▶ [Problem details]
No pictures should appear. The lines from the beginning of the listing through the one holding "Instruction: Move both" must be reproduced exactly, and nothing more.

▶ [Source records]

◆ ◆ ◆ ◆ ◆

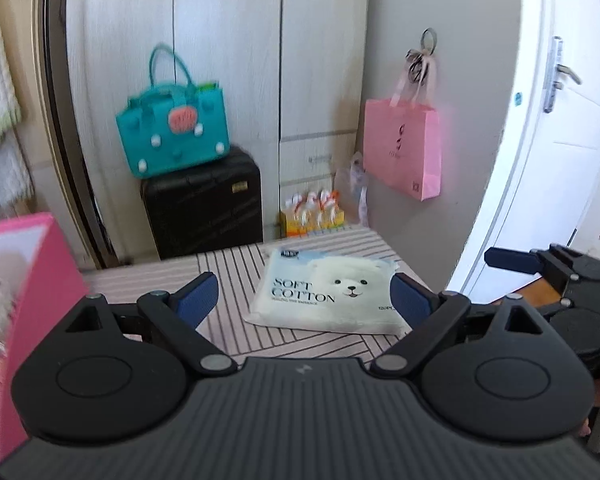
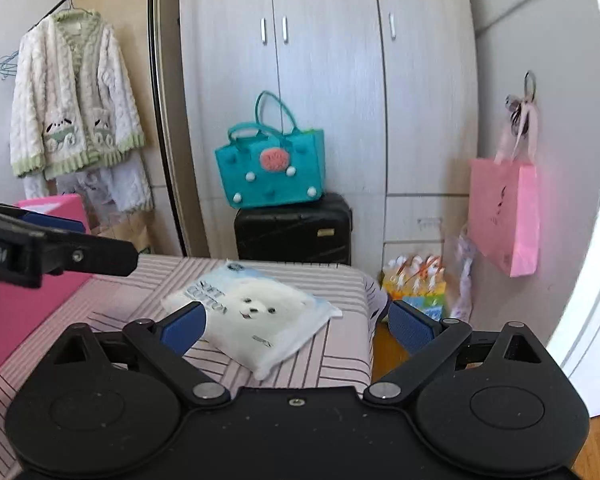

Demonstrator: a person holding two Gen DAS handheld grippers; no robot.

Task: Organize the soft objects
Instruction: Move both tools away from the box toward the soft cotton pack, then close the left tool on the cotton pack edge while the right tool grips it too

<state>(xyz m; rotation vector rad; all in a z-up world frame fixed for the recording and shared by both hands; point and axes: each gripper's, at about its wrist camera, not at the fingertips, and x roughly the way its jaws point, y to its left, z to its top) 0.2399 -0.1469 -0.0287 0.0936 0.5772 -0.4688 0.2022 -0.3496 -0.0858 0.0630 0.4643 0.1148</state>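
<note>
Wardrobe (image 2: 324,80): we see its pale doors shut behind everything; it takes no part in this step.
Table (image 1: 228,268): we look down on a striped cloth covering it; its far right corner drops to bare floor.
Pink box (image 1: 32,280): it stands at the left edge of the table, open side toward us. Something white and furry shows inside, likely a plush toy, though we cannot tell more. We judge this the likely place for the soft things.
Suitcase (image 2: 294,228): black, on the floor beyond the table, shut.
Teal bag (image 2: 272,168): it sits on top of the suitcase; we cannot see what it holds.
Pink paper bag (image 2: 508,216): it hangs from a hook on the wall to the right, its contents hidden.
Cotton pack (image 1: 332,292): the task's thing lies flat near the far right corner of the table, apart from the pink box.
Left gripper (image 1: 304,296): our fingers stand wide apart and empty, with the pack ahead of them and the right pad (image 1: 412,300) near its edge.
Right gripper (image 2: 296,320): fingers are likewise spread and hold nothing, with the pack ahead between them.
Risk, slipping: the wrapper looks smooth and the filling soft, so a shallow pinch may catch only film and let it slide out.
Risk, edge: a push from our fingers could send the pack off the near corner onto the floor.
Risk, crowding: both grippers aim at one pack and could knock together.
</note>
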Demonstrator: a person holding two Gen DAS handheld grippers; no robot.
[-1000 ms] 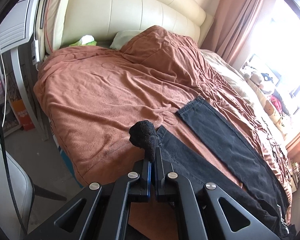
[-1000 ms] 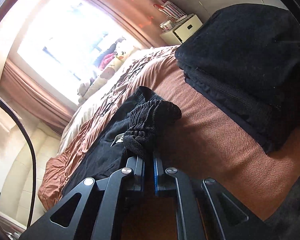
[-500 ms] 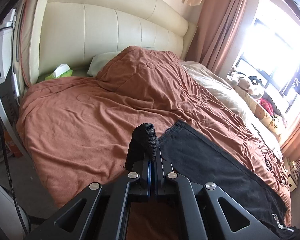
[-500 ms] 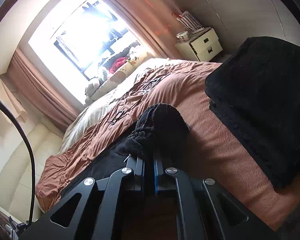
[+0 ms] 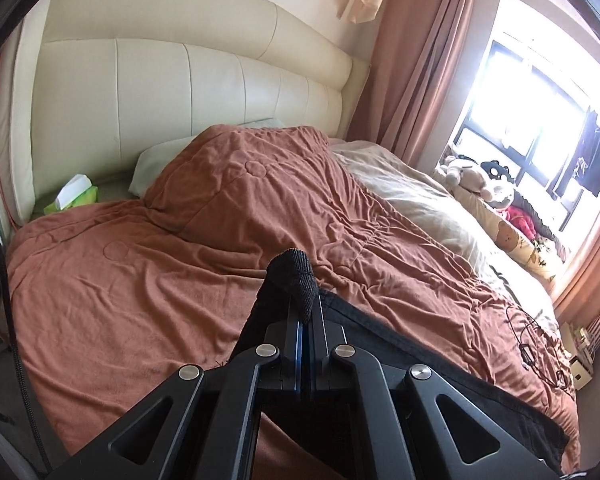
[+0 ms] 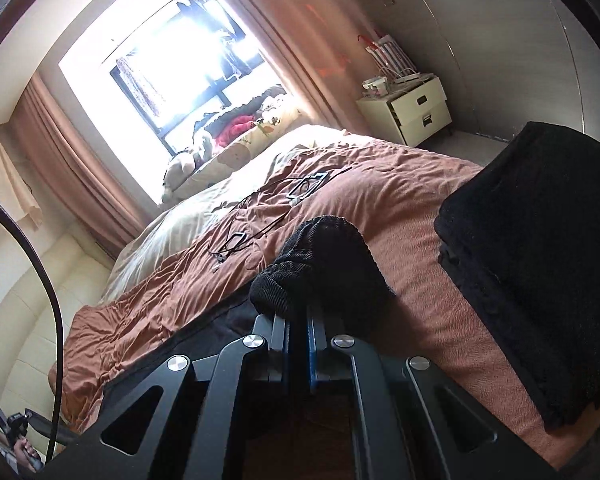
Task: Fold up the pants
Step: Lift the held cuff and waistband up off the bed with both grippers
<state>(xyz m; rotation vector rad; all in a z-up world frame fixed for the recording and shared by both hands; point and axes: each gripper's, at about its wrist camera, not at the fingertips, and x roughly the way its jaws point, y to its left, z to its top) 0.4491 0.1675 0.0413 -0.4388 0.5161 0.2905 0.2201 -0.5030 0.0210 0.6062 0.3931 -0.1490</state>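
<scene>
At lower centre of the left wrist view, the left hand-held gripper (image 5: 309,316) has its jaws pressed together on a bunched black fold of the pants (image 5: 440,376). The fabric pokes up above the fingertips, and the rest of the garment trails off toward the lower right of the frame across the rust-brown bedspread (image 5: 140,288).

Right wrist view, lower centre: the right hand-held gripper (image 6: 298,320) is likewise clamped narrow on a ribbed black wad of the pants (image 6: 316,264). More black cloth runs toward the lower left under the gripper body.

At right edge of this view, a stack of folded dark garments (image 6: 540,260) rests on the bedspread. Black cables (image 6: 260,220) lie on the cover mid-frame. A cream nightstand (image 6: 412,112) stands upper right.
</scene>
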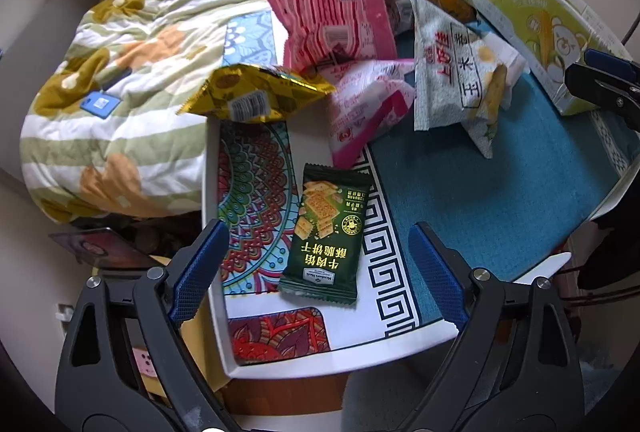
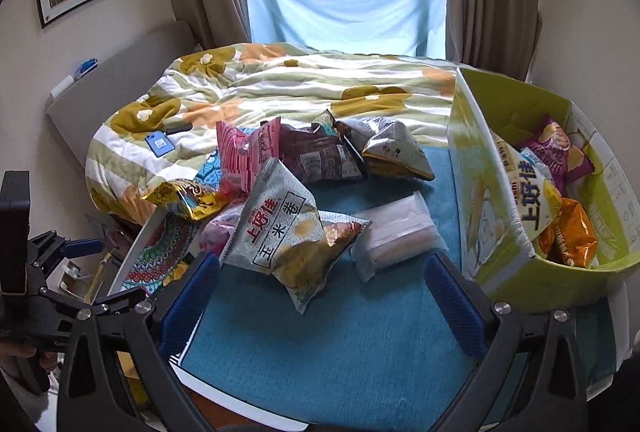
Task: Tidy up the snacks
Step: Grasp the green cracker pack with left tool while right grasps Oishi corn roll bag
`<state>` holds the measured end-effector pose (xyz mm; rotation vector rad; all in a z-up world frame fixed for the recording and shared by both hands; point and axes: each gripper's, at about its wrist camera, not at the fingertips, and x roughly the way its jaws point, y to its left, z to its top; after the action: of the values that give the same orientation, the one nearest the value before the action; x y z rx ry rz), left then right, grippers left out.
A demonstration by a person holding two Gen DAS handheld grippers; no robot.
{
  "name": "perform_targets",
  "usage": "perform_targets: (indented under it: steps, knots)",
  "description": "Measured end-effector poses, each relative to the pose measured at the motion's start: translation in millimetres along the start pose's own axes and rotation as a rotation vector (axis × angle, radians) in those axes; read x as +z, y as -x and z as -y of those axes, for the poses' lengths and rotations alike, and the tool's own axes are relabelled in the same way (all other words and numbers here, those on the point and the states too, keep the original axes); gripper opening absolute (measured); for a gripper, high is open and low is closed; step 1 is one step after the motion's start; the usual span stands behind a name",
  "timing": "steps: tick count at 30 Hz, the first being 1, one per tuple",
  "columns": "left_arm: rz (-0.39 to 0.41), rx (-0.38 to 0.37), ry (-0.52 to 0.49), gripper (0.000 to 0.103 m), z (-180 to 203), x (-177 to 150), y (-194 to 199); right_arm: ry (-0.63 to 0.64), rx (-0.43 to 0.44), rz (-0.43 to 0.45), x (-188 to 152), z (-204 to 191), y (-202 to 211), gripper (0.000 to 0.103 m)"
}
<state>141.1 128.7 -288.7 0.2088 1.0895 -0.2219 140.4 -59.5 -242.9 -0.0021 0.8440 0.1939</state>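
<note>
Left gripper [image 1: 320, 268] hangs wide, empty, over the green cracker pack [image 1: 328, 236]; right gripper [image 2: 320, 296], wide, empty, faces the grey bag [image 2: 292, 232].

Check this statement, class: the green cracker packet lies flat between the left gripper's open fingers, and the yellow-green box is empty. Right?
Not quite. The green cracker packet does lie flat before the open left gripper, but the right wrist view shows the yellow-green box already holding several snack bags.

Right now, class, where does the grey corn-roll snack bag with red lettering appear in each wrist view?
Left wrist: grey corn-roll bag upper right, beside the pink bags.
Right wrist: centre, just beyond the open jaws.
Shared landmark: yellow-green cardboard box to its right.
</note>
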Motion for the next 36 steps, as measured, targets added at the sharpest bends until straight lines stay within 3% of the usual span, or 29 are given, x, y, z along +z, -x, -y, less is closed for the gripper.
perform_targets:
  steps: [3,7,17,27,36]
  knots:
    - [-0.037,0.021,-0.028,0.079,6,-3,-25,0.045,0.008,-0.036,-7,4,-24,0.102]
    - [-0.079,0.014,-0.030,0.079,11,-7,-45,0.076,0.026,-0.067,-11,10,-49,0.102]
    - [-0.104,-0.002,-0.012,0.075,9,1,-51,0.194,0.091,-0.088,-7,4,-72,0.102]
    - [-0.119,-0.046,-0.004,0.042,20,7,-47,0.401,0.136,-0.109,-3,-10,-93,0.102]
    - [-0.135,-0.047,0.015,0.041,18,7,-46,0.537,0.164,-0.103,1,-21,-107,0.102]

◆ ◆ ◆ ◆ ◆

▶ [Answer to this exercise]
Demonstrator: a person holding two Gen DAS handheld grippers; no robot.

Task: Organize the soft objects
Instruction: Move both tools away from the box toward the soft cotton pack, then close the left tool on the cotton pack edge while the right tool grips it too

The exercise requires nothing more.